== WORK INSTRUCTION ==
This task calls for the complete listing below, reproduced exactly.

(COLLECTED MATERIAL)

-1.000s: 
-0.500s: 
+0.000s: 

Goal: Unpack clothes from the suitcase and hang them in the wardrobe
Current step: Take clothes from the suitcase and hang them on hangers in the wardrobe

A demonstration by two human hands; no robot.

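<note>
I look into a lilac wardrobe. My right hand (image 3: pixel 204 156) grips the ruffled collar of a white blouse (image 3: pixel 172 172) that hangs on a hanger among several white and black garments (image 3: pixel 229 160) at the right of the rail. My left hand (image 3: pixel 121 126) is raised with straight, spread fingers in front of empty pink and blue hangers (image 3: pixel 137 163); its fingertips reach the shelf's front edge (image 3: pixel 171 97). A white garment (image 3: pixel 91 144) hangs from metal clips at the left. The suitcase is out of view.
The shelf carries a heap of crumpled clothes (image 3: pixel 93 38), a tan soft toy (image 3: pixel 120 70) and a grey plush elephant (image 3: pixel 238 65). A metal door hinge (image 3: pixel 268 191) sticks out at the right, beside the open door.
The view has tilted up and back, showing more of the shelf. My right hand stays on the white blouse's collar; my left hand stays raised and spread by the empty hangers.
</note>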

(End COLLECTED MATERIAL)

== ANSWER TO THIS TASK ==
-1.000s: 
-0.500s: 
+0.000s: 

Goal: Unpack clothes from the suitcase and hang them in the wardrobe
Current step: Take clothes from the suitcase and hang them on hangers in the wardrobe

A demonstration by two human hands; no robot.

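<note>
I look into a lilac wardrobe. My right hand (image 3: pixel 204 156) grips the ruffled collar of a white blouse (image 3: pixel 172 172) that hangs on a hanger among several white and black garments (image 3: pixel 229 160) at the right of the rail. My left hand (image 3: pixel 121 126) is raised with straight, spread fingers in front of empty pink and blue hangers (image 3: pixel 137 163); its fingertips reach the shelf's front edge (image 3: pixel 171 97). A white garment (image 3: pixel 91 144) hangs from metal clips at the left. The suitcase is out of view.
The shelf carries a heap of crumpled clothes (image 3: pixel 93 38), a tan soft toy (image 3: pixel 120 70) and a grey plush elephant (image 3: pixel 238 65). A metal door hinge (image 3: pixel 268 191) sticks out at the right, beside the open door.
The view has tilted up and back, showing more of the shelf. My right hand stays on the white blouse's collar; my left hand stays raised and spread by the empty hangers.
</note>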

That concludes the response.